La operación de los vehículos pesados solía ser una labor que se heredaba de padres a hijos o que se iba aprendiendo entre familiares y amigos; con el paso de los años, el cambio generacional y los grandes desafíos que enfrentan los conductores, ahora son las propias empresas de autotransporte las que se encargan de desarrollar a su capital humano.

Acerca de este tema, Erika Sánchez Soto, Gerente de Marca RC Control en Recurso Confiable, habló a detalle en el episodio más reciente de nuestro podcast Ruta TyT. La especialista compartió que el hecho de que las compañías sean las que asuman la responsabilidad de capacitar a su personal les permite poner énfasis en los aspectos que quieren resaltar, brindar mayor vigilancia, inculcar desde un inicio los principios y valores de la organización y tener mayor control de la calidad del talento que siembran en el sector. 

Erika Sánchez destacó que la capacitación debe ser continúa, para mantener a los operadores actualizados con base en las nuevas tecnologías, regulaciones y técnicas de manejo; atender las áreas de oportunidad que presenten en sus evaluaciones y seguir desarrollando sus habilidades. No obstante, dijo, al cabo de un periodo inicial de entre seis y 12 meses, es posible que los conductores comiencen a integrarse a las actividades de la empresa para ir tomando la confianza y experiencia que requieren.

Como parte de las recomendaciones ofrecidas por la experta, se encuentra el hecho de que las empresas de autotransporte tengan muy claros los objetivos de la capacitación impartida, los indicadores de desempeño que tomarán en cuenta para medir la efectividad de sus programas y brindar el seguimiento óptimo a su personal para promover un óptimo resultado.

Te invitamos a escuchar el nuevo episodio de nuestro podcast Ruta TyT: 

Manifestó que entre los principales retos que las empresas pueden experimentar en este proceso está el tema económico, pues la capacitación trae consigo una importante inversión para contar con los instructores necesarios y la infraestructura para garantizar una preparación adecuada.

De igual forma, dijo, es necesario tener en cuenta la curva de aprendizaje y la responsabilidad que implica asumir la formación de nuevos valores que se integrarán a la operación de los vehículos pesados. 

En los últimos años, la participación de la mujer ha ido cobrando relevancia en este sector, lo que de acuerdo con la especialista de Recurso Confiable, ha requerido la apertura de las empresas y la atención en aspectos que privilegien condiciones seguras y favorables para que las operadores desempeñen su labor.  

Otro aspecto que hay que tomar en cuenta es la salud mental de las y los operadores, Erika Sánchez expresó que es un tema al que debe dársele mayor apertura, pues incide directamente en el desempeño del personal. 
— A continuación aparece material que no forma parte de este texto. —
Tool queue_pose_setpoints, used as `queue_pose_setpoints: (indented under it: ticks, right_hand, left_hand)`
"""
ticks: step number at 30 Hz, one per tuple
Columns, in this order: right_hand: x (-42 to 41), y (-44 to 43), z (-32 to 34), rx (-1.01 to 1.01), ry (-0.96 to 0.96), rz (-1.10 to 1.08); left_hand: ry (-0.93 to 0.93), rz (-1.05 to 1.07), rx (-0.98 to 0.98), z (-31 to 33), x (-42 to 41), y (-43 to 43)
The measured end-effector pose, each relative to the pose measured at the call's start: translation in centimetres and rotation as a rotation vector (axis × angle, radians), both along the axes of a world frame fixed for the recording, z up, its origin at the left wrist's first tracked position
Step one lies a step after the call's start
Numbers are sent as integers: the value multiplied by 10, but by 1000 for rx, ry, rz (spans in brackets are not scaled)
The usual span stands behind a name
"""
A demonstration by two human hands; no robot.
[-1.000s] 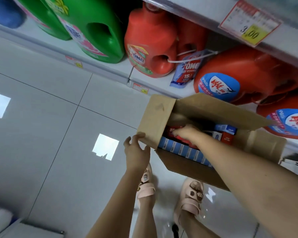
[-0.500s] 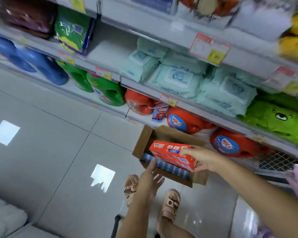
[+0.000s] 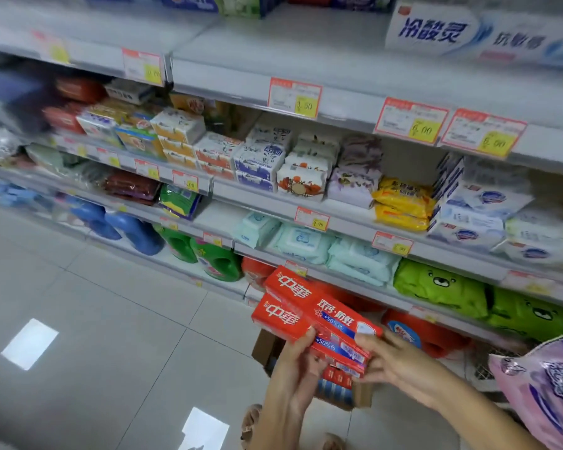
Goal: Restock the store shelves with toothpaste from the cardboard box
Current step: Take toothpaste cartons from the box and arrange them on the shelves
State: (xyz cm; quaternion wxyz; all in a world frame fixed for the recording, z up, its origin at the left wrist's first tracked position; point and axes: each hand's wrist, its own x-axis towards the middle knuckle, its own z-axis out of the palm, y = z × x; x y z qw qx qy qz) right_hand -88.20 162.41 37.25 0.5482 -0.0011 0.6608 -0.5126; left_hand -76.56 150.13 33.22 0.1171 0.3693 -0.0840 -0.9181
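Note:
I hold a stack of red toothpaste boxes (image 3: 303,306) with white lettering in front of the lower shelves. My left hand (image 3: 294,368) grips the stack from below on its near side. My right hand (image 3: 392,360) clasps its right end. Under my hands the open cardboard box (image 3: 268,350) stands on the floor, mostly hidden, with blue-striped cartons (image 3: 333,389) showing inside. The top shelf (image 3: 306,60) carries white-and-blue toothpaste cartons (image 3: 468,34) at the right and bare room beside them.
Shelves below hold soap and tissue packs (image 3: 264,157), wet wipes (image 3: 309,241), green bear packs (image 3: 442,287) and detergent jugs (image 3: 215,261). Price tags (image 3: 294,97) line the shelf edges. A pink packet (image 3: 546,391) juts in at the right. Grey tiled floor (image 3: 95,319) lies to the left.
My right hand lifted the red toothpaste boxes out of the cardboard box. My left hand let go of the flap and joined it on the stack. The view tilted up to the higher shelves.

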Motion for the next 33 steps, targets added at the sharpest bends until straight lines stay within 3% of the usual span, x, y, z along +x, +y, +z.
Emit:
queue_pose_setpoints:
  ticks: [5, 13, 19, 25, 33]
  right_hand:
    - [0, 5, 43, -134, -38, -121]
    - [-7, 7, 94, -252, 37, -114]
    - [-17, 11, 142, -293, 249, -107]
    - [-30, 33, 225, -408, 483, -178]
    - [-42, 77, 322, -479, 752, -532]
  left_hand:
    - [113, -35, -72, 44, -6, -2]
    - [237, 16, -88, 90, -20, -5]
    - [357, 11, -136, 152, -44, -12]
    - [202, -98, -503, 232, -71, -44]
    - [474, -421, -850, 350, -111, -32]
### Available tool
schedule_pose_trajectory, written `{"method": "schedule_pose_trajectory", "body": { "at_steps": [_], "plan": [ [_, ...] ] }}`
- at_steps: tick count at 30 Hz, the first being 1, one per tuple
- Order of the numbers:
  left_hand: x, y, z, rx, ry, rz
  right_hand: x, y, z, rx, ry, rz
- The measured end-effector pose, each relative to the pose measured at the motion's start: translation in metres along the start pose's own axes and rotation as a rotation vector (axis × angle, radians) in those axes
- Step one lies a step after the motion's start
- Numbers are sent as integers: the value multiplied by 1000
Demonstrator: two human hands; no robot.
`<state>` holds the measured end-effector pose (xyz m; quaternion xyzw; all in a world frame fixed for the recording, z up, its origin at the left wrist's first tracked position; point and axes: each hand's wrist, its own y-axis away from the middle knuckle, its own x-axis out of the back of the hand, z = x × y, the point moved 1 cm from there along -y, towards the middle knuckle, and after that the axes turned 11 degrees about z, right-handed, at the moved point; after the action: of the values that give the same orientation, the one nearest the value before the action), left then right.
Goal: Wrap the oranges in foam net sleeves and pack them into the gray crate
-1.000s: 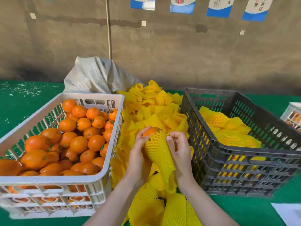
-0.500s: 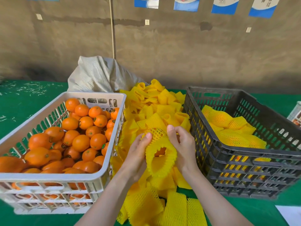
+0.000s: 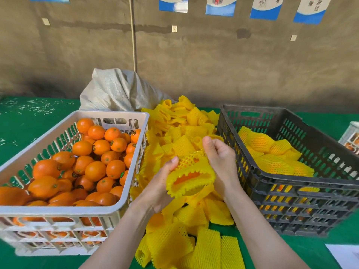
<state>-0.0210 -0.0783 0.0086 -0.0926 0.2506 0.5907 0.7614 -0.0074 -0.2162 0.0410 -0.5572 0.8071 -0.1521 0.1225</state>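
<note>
Backing green table: stained brown wall

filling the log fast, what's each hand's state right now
Left hand: holds the foam net sleeve, orange inside.
Right hand: grips the same sleeve's other side.

- Orange, at centre: mostly hidden inside the foam net sleeve.
- Posters, one o'clock: cropped by the top edge, print unreadable.
- White crate, three o'clock: cut off by the edge.
</note>
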Motion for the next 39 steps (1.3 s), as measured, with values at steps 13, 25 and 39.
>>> {"method": "schedule_pose_trajectory", "body": {
  "at_steps": [13,25,39],
  "plan": [
    [0,-3,-1,50,179,57,3,13,17,-332,29,-127],
    [-6,-6,-5,143,99,105,-2,1,11,-440,-98,21],
    [-4,-21,-5,-338,-209,633,-15,19,32,-874,-435,-134]
  ]
}}
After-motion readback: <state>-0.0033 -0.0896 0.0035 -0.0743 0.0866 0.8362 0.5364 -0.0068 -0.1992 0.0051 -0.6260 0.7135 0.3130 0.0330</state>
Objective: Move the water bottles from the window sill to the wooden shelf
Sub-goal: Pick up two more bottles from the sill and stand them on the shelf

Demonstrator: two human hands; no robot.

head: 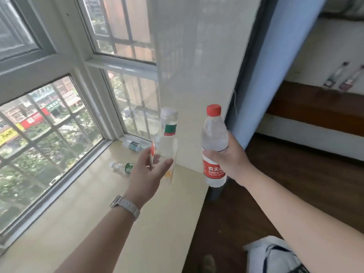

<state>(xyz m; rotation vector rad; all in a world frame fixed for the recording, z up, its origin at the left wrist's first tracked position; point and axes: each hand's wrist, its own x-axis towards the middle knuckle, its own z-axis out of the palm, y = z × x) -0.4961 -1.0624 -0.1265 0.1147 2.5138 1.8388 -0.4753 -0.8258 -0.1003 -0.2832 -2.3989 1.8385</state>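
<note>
A red-capped bottle [214, 146] with a red label is held upright in the right hand [229, 156], whose grip is closed around its middle, past the sill's right edge above the dark wooden floor [295, 194]. A clear bottle with a green neck label [167, 142] is seen upright in front of the left hand [146, 172]; the fingers are curled about its lower part, but whether the grip is closed on it cannot be told, as this part is blurred. A pale watch band [126, 206] is worn on the left wrist. Two more bottles [123, 167] [134, 145] are left lying on the window sill [78, 223] near the corner of the window. On the wooden shelf [315, 107] at the far right, two bottles [334, 77] [352, 79] are seen blurred against the wall
</note>
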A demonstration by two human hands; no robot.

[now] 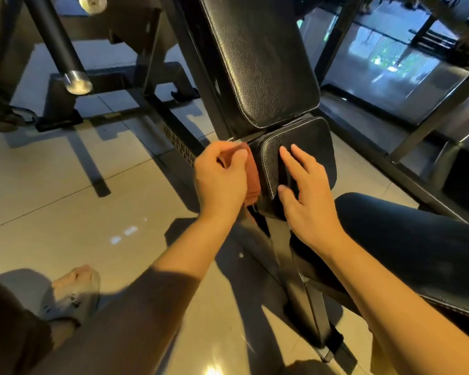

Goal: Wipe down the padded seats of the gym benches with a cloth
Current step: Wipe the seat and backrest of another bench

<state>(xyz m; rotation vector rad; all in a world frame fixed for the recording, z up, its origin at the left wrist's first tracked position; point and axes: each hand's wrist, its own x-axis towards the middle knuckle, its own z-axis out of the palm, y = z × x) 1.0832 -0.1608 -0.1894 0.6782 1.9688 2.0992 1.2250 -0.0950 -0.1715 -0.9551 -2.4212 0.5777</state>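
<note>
Gripping a rust-brown cloth (253, 174), the left hand (222, 182) has its fingers curled round the fabric and presses it against the left side of the small black seat pad (312, 139). The cloth lies along that side edge, and a loose end hangs below the hand, beside the bench's black steel post (309, 307).

The right hand (306, 204) rests flat on top of the same pad. Its fingers are straight and slightly spread, its thumb is near the pad's front corner, and it holds nothing. The two hands are apart, with the pad's white-stitched left edge between them.

A longer black backrest pad (263, 63) rises from just behind the seat pad, tilted away from the camera, and a narrow gap separates the two cushions. Both show a pebbled leather-like surface with pale piping.

At the right, the person's leg (417, 244) in dark trousers lies just beside the seat pad. At the lower left, a foot in a grey sandal (73, 296) stands on the beige tiled floor (65, 185).

At the upper left, a dark bar (54, 36) with a chrome end cap slants downward, well apart from the hands. More black machine frames stand on the tiles behind it.
</note>
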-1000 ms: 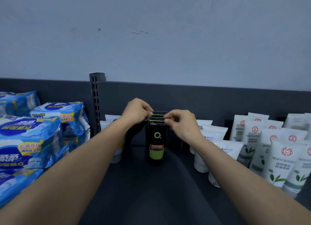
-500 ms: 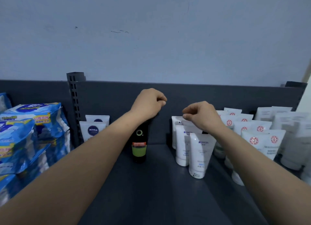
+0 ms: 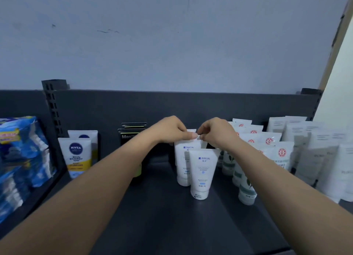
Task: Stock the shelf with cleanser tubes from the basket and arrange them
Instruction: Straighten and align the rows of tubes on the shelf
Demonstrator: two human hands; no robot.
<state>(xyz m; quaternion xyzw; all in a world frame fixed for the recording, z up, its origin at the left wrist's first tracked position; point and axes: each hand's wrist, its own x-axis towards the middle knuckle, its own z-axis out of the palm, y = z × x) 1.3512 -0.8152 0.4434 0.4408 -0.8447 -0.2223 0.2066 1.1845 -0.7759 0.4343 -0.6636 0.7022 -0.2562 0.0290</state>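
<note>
Dark shelf (image 3: 152,216) bearing upright rows of tubes. Centre row: white cleanser tube (image 3: 181,159) just behind the front tube (image 3: 202,172). Left hand (image 3: 172,130) and right hand (image 3: 216,135) each pinch its top seam, grip fingertip-tight.

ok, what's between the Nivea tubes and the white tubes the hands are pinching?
Head view: two black Men tubes, one behind the other, lower part behind the left arm; otherwise bare shelf up to the white tubes.
</note>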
Al respecto, sostuvo que es importante que las empresas apuesten por profesionales que brinden apoyo psicológico a los operadores y que todo el personal que está en contacto con ellos tenga la empatía para detectar señales de alerta de que algo no anda bien, pues muchas veces, los conductores no tienen la apertura para expresar sus emociones o inquietudes pues lo ven como un signo de debilidad. 
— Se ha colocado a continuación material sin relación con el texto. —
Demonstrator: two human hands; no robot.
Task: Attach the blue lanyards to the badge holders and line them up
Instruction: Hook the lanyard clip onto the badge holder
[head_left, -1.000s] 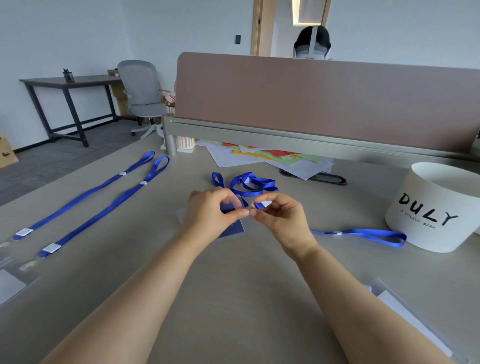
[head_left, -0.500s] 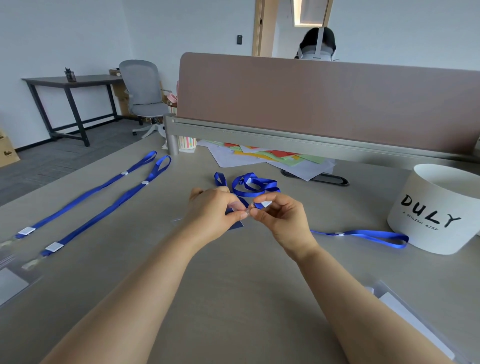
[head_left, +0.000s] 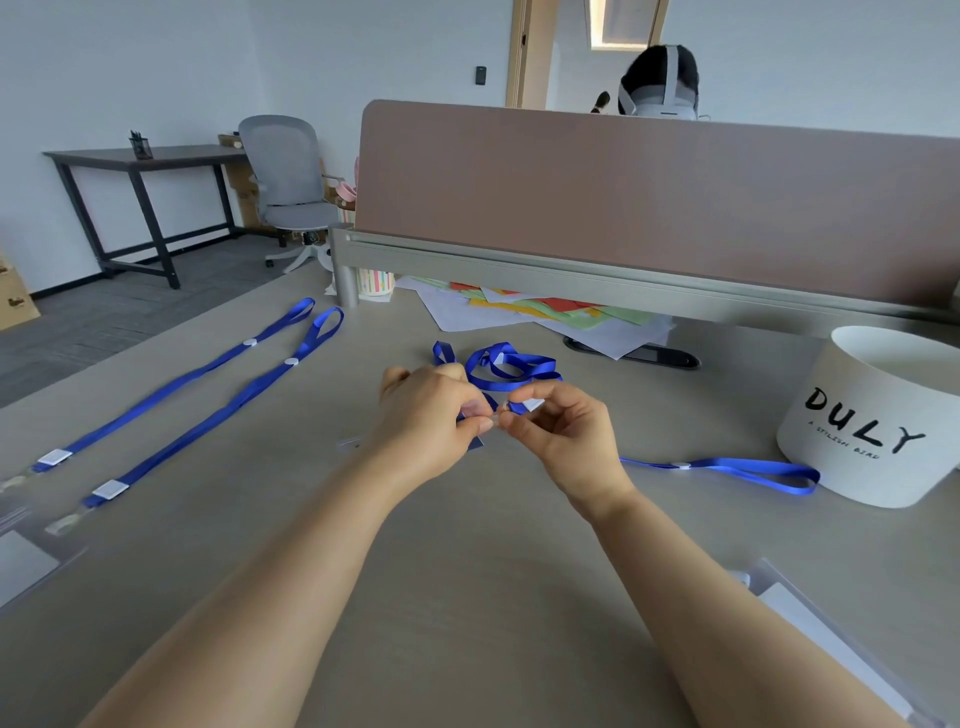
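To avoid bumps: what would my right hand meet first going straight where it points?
Probably the left hand, holding the clear plastic badge holder; the right hand, pinching the blue fabric lanyard, points at it.

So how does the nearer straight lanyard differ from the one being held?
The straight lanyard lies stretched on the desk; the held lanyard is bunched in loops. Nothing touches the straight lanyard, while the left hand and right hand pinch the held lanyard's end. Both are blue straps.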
Sin embargo, dijo, es clave atender de forma oportuna problemas de estrés, ansiedad o situaciones que afecten su concentración y bienestar, a fin de que puedan realizar su trabajo de forma óptima y con la atención que esta labor demanda para evitar los accidentes y riesgos de trabajo. 

Otro de los temas abordados por la especialista en este episodio del podcast es la convivencia entre los  nuevos operadores y aquellos que ya suman varios años de experiencia. La clave, compartió Erika Sánchez, es promover una buena sinergia en la que cada generación pueda aportar sus principales atributos.

De los nuevos valores, la experta destacó su gusto por la tecnología, su facilidad para interactuar con las apps y las herramientas digitales; así como el balance que buscan promover entre su labor y la vida personal. 

En tanto, los operadores de mayor antigüedad pueden aportar su experiencia y su amplio conocimiento de las rutas y de la labor que realizan, así como su habilidad que han desarrollado para identificar situaciones de riesgo y por supuesto la pasión que sienten por el autotransporte.